**YOUR OBJECTIVE**: Transcribe exactly, and without pictures, only the lines from the one bearing "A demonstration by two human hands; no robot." through the final line of the data below.

Top of PROVIDED MATERIAL

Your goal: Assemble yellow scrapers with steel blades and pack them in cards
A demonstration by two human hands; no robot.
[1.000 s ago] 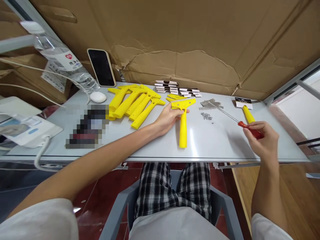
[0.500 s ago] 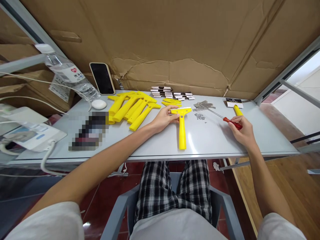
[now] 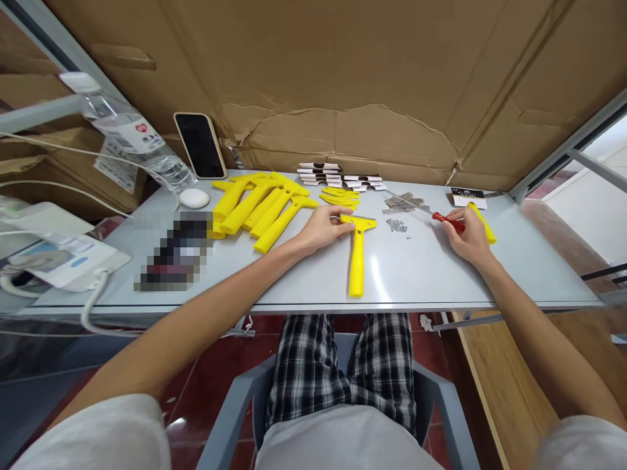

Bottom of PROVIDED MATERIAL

**TASK ANSWER**:
A demonstration by two human hands; no robot.
[1.000 s ago] 
[0.500 s ago] 
[now] 

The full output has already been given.